From: Will Deacon <will.deacon@arm.com>
To: Vikram Mulukutla <markivx@codeaurora.org>
Cc: qiaozhou <qiaozhou@asrmicro.com>,
Thomas Gleixner <tglx@linutronix.de>,
John Stultz <john.stultz@linaro.org>,
sboyd@codeaurora.org, LKML <linux-kernel@vger.kernel.org>,
Wang Wilbur <wilburwang@asrmicro.com>,
Marc Zyngier <marc.zyngier@arm.com>,
Peter Zijlstra <peterz@infradead.org>,
linux-kernel-owner@vger.kernel.org, sudeep.holla@arm.com
Subject: Re: [Question]: try to fix contention between expire_timers and try_to_del_timer_sync
Date: Fri, 28 Jul 2017 10:28:32 +0100 [thread overview]
Message-ID: <20170728092831.GA24839@arm.com> (raw)

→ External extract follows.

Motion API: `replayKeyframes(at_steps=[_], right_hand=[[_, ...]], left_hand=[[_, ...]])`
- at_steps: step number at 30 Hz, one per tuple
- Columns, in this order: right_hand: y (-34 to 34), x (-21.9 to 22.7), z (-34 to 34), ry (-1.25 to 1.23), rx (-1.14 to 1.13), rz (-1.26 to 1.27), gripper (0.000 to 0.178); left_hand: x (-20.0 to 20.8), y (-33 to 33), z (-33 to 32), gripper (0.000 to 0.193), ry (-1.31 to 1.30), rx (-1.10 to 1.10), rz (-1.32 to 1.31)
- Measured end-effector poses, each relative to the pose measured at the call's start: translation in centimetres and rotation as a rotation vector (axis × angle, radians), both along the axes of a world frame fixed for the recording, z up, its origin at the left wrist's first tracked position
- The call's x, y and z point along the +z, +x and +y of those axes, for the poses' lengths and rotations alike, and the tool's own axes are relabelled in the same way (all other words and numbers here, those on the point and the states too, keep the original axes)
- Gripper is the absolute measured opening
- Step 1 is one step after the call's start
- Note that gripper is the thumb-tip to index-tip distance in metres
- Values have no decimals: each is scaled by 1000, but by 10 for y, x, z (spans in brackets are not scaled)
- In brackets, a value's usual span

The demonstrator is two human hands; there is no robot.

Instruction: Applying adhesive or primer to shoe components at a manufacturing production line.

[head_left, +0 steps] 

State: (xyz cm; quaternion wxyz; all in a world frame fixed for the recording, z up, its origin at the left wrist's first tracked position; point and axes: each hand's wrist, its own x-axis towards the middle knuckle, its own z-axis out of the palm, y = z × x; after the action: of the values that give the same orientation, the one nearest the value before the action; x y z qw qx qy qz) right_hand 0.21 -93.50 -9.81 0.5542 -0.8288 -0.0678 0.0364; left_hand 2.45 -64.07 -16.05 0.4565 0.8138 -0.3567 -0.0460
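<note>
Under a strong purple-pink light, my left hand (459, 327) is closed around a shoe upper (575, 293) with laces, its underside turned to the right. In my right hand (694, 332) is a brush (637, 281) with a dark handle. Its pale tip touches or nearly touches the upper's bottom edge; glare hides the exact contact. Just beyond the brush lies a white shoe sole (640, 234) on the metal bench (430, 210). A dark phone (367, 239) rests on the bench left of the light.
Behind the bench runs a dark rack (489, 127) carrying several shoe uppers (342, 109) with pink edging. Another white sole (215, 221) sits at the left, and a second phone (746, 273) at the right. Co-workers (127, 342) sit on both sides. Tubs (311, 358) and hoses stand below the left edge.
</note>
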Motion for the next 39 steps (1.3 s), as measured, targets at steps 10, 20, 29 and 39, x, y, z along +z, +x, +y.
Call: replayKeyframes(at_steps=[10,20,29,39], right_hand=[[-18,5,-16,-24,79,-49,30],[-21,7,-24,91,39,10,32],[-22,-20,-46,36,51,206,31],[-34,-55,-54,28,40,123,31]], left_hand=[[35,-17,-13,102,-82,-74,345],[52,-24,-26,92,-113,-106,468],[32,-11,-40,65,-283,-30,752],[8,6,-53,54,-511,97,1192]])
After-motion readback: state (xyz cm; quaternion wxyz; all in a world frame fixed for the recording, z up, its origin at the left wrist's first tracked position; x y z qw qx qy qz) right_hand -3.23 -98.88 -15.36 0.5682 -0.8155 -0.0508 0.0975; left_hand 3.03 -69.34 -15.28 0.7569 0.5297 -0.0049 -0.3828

In-Reply-To: <e1cc02c5e7dfd4d6bec937b6dc97bfc7@codeaurora.org>
On Thu, Jul 27, 2017 at 06:10:34PM -0700, Vikram Mulukutla wrote:
> On 2017-07-26 18:29, qiaozhou wrote:
> >On 2017年07月26日 22:16, Thomas Gleixner wrote:
> >>On Wed, 26 Jul 2017, qiaozhou wrote:
> >>For that particular timer case we can clear base->running_timer w/o the
> >>lock held (see patch below), but this kind of
> >>
> >> lock -> test -> unlock -> retry
> >>
> >>loops are all over the place in the kernel, so this is going to hurt you
> >>sooner than later in some other place.
> >It's true. This is the way spinlock is used normally and widely in
> >kernel. I'll also ask ARM experts whether we can do something to avoid
> >or reduce the chance of such issue. ARMv8.1 has one single
> >instruction(ldadda) to replace the ldaxr/stxr loop. Hope it can
> >improve and reduce the chance.
>
> I think we should have this discussion now - I brought this up earlier [1]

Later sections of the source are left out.